A fase mais tranquila da vida de uma família é aquela em que todos vão para a cama ao mesmo tempo, e alguém bem que podia ter-nos advertido disso para que festejássemos enquanto era possível.
Nunca valorizamos essa fase maravilhosa, até a noite da primeira festinha em que fingimos dormir, mas não passamos de cochilos sobressaltados até que, graças a Deus, chega a hora de buscar a cria e finalmente começar o repouso, justo quando não havia mais noite para repousar.

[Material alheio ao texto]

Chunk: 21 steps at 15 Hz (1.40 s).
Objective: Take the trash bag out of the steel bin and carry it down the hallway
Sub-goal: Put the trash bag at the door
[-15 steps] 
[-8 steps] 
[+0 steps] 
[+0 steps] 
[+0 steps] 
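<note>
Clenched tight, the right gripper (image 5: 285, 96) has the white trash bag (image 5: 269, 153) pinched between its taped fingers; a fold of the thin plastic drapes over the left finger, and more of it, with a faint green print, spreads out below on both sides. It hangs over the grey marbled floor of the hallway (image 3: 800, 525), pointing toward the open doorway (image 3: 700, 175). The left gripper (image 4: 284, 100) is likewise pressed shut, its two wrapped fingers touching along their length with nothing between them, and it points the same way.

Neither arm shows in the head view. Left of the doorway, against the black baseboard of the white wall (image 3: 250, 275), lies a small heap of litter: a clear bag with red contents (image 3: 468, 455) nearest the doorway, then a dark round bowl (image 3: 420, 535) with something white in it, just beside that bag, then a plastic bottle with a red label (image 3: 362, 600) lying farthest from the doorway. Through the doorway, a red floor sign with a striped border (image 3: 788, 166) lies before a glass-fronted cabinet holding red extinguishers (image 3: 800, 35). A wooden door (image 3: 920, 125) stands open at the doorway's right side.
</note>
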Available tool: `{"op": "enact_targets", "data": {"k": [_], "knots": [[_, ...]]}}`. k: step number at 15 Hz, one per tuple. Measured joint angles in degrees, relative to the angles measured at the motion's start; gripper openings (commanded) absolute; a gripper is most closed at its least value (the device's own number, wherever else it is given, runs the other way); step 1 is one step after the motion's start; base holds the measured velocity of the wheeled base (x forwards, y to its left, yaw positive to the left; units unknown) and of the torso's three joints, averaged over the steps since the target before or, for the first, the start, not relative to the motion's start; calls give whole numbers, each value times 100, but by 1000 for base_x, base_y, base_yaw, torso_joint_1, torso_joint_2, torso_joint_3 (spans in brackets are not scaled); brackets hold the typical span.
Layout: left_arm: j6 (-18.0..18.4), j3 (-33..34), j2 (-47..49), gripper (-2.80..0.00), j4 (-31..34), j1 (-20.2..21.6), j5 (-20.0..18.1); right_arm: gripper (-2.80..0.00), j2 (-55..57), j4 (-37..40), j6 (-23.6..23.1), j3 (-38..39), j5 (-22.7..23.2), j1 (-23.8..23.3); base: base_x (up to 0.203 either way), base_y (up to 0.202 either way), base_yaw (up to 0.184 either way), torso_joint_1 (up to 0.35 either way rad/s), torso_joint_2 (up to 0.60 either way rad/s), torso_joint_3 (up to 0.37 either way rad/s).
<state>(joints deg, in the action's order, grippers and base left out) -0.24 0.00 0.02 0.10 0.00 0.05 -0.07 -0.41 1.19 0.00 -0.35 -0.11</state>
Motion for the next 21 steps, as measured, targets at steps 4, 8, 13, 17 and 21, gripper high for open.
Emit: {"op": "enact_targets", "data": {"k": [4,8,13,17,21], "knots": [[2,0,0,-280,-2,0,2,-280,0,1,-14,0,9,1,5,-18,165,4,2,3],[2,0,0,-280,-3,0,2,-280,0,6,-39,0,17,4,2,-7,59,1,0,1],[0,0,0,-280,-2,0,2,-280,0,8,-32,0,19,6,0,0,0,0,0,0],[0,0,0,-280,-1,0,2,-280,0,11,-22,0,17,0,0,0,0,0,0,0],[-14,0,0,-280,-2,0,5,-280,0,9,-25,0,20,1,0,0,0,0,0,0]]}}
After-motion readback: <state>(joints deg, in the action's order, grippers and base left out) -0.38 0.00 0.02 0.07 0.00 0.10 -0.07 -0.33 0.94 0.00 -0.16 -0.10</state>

Nessa fase, resmungamos sem suspeitar do muito pior que está a caminho: o interminável tempo em que a prole está tão “madura” que volta por conta própria, e a tortura mais dilacerante é despertar-se a cada 15 minutos para descobrir que ainda há luz embaixo da porta. E que quando ela, por fim, se apaga, o nosso quarto já parece mais claro, iluminado pela claridade boêmia do fim da madrugada.
Uma revelação pouco assumida nessa fase da vida é a descoberta, numa noitada qualquer, de que não há nenhuma razão para supormos que o zelo pelos nossos filhos seja original, e que, na verdade, não fazemos mais do que repetir a angústia que nossos pais viveram por nós, enquanto nos sentíamos independentes e donos absolutos do nosso brilhante destino. Só isso já justificaria um telefonema aos nossos velhinhos para agradecer, mesmo que eles, como nós, nunca tenham feito o que fizeram esperando retribuição.

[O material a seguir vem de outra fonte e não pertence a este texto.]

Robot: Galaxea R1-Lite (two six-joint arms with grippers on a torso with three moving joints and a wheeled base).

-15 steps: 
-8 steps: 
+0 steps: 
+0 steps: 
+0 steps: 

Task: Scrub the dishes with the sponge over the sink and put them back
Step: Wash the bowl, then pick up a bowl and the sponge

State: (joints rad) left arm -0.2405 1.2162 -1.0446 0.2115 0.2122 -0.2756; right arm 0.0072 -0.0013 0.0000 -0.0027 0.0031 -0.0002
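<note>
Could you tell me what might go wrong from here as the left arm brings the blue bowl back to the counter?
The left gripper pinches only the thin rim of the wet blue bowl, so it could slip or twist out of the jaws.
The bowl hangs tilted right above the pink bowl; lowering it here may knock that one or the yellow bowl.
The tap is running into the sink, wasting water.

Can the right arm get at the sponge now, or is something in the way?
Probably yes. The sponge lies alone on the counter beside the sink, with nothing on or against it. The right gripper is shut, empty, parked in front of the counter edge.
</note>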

Sempre me impressionou perceber o quanto esse sentimento de proteção não tem idade nem limite, de modo a seguirmos pela vida pensando nos nossos filhos do mesmo jeito protecionista daquela fase abençoada em que só a gente tinha a chave da porta. Talvez porque, no nosso coração, as crias nunca cresçam.
Dona Marilu foi operada havia uns 20 anos e seguiu em acompanhamento até muito depois de findo o protocolo de câncer de pulmão. Vinha com frequência simplesmente para conferir “se o bem que estou me sentindo não é falso!”. Uma fofa.

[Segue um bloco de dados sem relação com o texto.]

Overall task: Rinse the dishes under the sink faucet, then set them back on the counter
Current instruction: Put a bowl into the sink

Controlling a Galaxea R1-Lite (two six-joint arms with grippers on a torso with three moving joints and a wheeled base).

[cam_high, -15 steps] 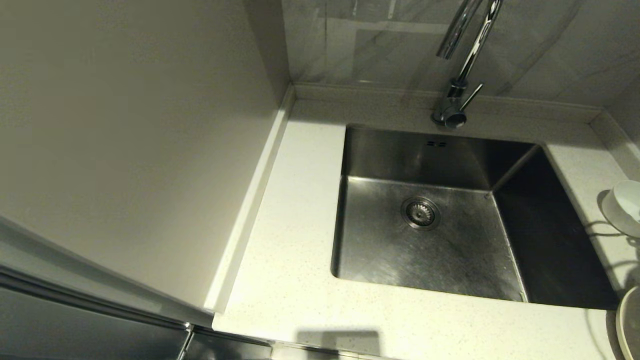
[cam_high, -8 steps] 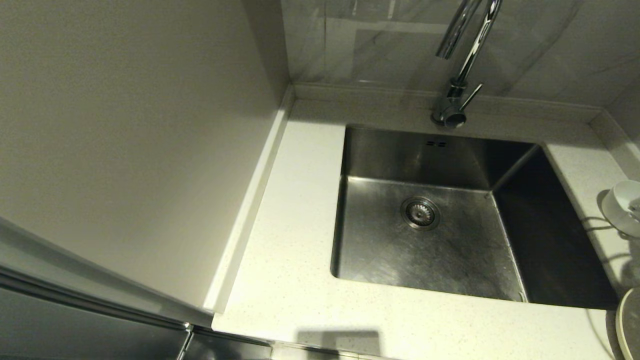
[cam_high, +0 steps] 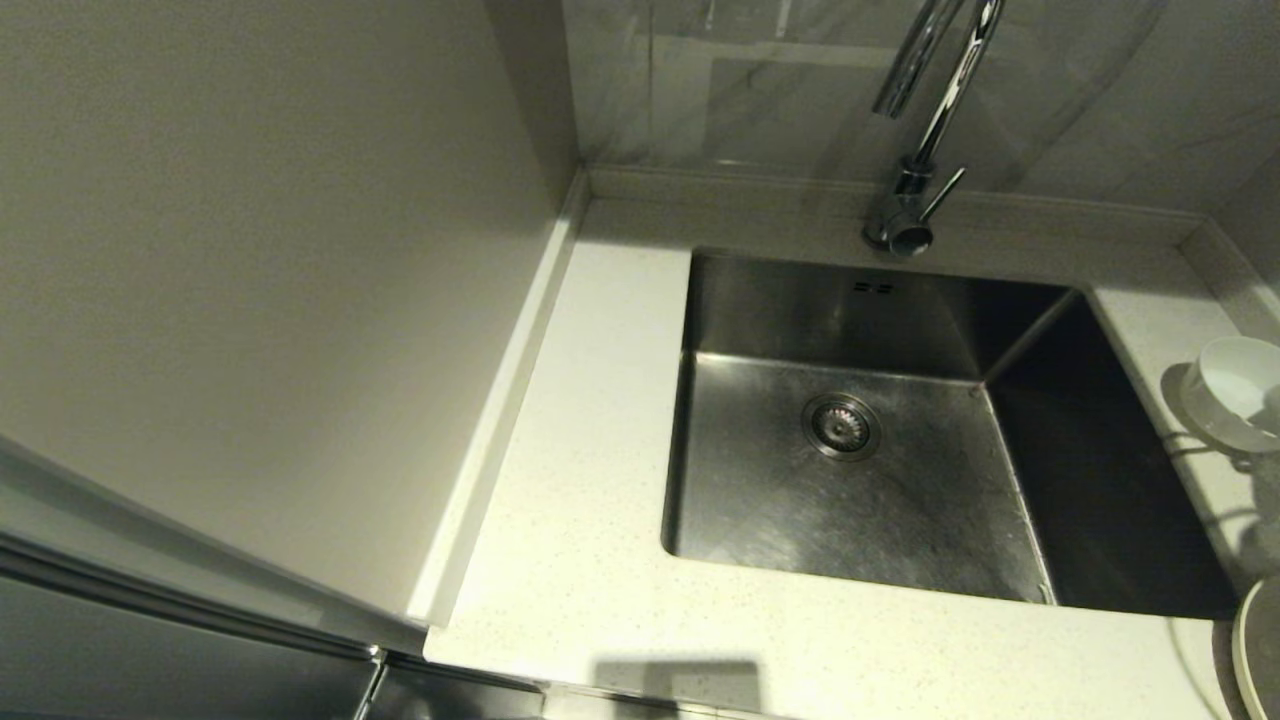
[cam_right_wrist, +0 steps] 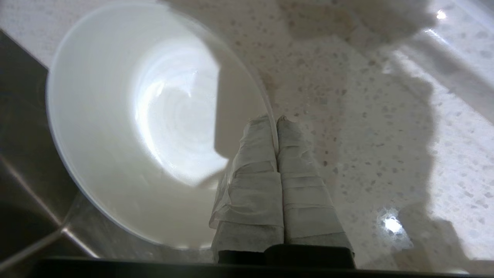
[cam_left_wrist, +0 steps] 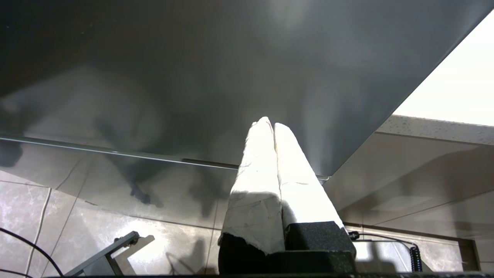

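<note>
The small white bowl (cam_high: 1232, 388) hangs tilted over the counter (cam_high: 590, 430), just right of the sink (cam_high: 780, 300), at the head view's right edge. My right gripper (cam_right_wrist: 274, 119) is shut on the bowl (cam_right_wrist: 115, 127), its rim pinched between the taped fingers. A sliver of the cream plate (cam_high: 1262, 650) shows at the lower right corner. The spoon is out of view. The faucet (cam_high: 925, 130) stands behind the sink and no water runs. My left gripper (cam_left_wrist: 272, 124) is shut on nothing, parked low in front of a dark cabinet door.
The drain strainer (cam_high: 841, 426) lies in the basin floor below two overflow slots (cam_high: 872, 288). A tall pale panel (cam_high: 250, 280) walls off the counter's left side. A low raised edge (cam_high: 760, 185) runs along the back.
The bowl has risen off the counter and shifted left toward the sink in my right gripper. The left arm has not moved.
</note>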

Uma tarde, ligou para dizer que estava preocupada com uma de suas filhas e pediu que tratasse de encaixá-la para consulta o mais rápido que eu pudesse. Havia aflição verdadeira naquela voz. No dia seguinte, entraram no consultório mãe e filha, ambas com cara de saúde plena. Dona Marilu resumiu: “Esta é a minha menina do meio. Ela não está nada bem. Como eu só confio no senhor, sei que ela precisa muito lhe ouvir!”.
Nunca me senti tão vulnerável ao iniciar uma consulta. Difícil lidar com o risinho debochado da “menina do meio”, que na calma madura dos seus 68 anos estava visivelmente interessada em destruir o ídolo de mamãe. Em nome da sobrevivência, a única solução que me ocorreu foi inverter a abordagem clássica:
“Por que sua mãe acha que eu posso ajudá-la, se nós dois estamos completamente convencidos que não há nada que eu possa fazer?”.
A gargalhada que se seguiu foi o jeito daquela mulher inteligente reconhecer que eu tinha superado a emergência. E tem gente que acha monótona a atividade em consultório!